Qualcomm CVPR Research: Video processing computation reduced by 78%, teaching the convolutional layer to “select pixels” by itself, making videos that are stuck in PPT smoother

Latest update time：2021-09-03 14:33

Reads：

Xiaoxiao sent from Aofei Temple
Quantum Bit Report | Public Account QbitAI

In the field of imaging, there is no limit to the capabilities of AI algorithm experts.

Now, with the rapid development of the video industry, related algorithms are also becoming a new trend in computer vision research.

After all, in daily life, whether it is video calls or online class live broadcasts, a large number of video processing algorithms are involved .

However, if the performance of these algorithms is not high, the video will become stuck and the resolution will be reduced, resulting in a very poor experience.

(Imagine a video call where the screen is stuck in a PowerPoint presentation. I’m getting angry…)

Therefore, reducing the computational complexity of video algorithms has always been a research topic for AI vision algorithm experts at home and abroad.

Recently, two CVPR 2021 papers have attracted a lot of attention in the video circle.

They teach the algorithm model to "save computing power" on its own, increasing the computing efficiency of the video processing algorithm by more than several times without reducing performance!

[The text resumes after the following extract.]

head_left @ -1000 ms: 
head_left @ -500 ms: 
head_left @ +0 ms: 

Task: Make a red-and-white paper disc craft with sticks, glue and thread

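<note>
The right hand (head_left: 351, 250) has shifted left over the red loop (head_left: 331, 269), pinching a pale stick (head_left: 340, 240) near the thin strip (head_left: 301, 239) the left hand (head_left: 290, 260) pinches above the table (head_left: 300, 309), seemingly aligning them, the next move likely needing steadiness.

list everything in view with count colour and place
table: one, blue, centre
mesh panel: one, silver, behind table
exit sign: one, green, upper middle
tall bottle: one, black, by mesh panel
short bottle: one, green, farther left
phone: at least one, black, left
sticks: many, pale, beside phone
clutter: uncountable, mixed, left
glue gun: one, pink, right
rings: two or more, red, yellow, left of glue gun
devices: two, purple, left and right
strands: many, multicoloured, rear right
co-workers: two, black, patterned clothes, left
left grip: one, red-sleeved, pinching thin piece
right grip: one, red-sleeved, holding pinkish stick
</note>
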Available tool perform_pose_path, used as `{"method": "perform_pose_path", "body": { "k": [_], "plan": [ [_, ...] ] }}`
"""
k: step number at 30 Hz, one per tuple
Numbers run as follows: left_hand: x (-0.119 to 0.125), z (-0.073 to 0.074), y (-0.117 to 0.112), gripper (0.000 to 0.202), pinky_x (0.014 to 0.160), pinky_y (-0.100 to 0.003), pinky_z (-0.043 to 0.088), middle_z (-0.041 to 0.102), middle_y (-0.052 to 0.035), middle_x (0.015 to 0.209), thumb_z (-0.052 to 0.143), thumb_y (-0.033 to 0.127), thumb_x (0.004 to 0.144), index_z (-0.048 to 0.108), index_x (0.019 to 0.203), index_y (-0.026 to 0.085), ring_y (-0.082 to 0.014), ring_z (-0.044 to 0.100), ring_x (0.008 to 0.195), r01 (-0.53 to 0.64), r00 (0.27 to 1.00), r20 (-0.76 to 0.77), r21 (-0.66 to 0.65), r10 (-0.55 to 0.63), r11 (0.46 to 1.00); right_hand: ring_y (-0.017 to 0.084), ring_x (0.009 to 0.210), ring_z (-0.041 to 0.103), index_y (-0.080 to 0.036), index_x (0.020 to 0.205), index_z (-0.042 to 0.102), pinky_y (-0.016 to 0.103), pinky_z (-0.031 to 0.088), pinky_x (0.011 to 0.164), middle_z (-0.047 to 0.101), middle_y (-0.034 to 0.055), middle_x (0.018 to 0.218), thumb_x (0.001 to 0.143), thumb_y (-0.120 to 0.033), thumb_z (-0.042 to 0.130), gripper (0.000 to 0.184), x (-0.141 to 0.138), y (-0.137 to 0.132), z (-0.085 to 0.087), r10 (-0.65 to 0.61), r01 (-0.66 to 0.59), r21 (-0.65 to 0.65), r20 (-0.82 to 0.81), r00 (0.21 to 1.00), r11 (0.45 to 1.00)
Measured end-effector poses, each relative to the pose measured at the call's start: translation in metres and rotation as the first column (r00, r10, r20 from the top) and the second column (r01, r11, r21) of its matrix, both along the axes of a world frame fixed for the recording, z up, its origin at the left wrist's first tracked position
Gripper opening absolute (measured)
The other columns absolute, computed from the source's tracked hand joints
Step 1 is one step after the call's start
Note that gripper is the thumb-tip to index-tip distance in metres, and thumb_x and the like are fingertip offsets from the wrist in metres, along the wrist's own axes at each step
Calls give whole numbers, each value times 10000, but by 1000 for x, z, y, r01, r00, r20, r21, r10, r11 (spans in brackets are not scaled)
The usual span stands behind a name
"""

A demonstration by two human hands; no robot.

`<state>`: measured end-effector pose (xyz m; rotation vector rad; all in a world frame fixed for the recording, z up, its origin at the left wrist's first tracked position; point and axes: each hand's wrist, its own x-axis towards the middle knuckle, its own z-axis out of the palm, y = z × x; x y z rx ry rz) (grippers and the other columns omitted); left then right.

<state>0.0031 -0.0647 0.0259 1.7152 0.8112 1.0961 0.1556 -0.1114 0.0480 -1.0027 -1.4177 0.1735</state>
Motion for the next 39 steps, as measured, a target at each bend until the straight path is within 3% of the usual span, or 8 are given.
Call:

Teach AI to save computing power by itself, computing power -78%

Processing videos with convolutional neural networks is actually a computationally intensive task.

The "amount of computation" here does not refer to the size of the video, but the way convolution processes images - "scanning" the image completely.

But in real videos, there are often a lot of scenes with little change (even only one hand moves in 10 frames) :

In this case, if each pixel is processed again... it seems that the GPU is burning.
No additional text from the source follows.